* TASK DETAILS
When you reach the line in the listing below that contains "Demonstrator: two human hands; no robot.", begin returning lines exactly as written, and stop after the line that contains "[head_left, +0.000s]". Return no other lines.

'''

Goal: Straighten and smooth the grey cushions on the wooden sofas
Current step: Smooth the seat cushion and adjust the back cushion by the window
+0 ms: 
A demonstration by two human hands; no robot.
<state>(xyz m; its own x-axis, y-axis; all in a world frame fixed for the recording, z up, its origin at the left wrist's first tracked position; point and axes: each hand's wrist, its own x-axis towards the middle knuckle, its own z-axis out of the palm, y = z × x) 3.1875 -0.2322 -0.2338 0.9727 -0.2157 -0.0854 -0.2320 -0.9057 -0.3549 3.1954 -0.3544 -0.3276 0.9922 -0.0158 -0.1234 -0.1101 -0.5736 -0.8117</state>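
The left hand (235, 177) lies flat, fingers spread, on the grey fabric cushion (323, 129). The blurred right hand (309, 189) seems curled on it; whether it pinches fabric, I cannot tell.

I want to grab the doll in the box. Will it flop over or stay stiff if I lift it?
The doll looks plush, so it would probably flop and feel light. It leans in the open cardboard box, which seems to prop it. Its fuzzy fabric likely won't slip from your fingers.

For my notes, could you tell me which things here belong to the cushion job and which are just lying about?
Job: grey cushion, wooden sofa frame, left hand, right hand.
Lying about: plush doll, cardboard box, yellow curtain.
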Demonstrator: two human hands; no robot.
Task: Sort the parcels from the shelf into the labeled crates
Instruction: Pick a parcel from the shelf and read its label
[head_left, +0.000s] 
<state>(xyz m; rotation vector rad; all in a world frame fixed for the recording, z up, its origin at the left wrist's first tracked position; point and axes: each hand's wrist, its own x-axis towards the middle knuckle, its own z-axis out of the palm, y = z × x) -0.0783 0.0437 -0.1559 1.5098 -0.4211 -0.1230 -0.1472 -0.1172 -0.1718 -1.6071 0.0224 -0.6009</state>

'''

* EXERCISE ANSWER
Demonstrator: two human hands; no robot.
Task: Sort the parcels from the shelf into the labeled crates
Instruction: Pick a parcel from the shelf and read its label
[head_left, +0.000s] 

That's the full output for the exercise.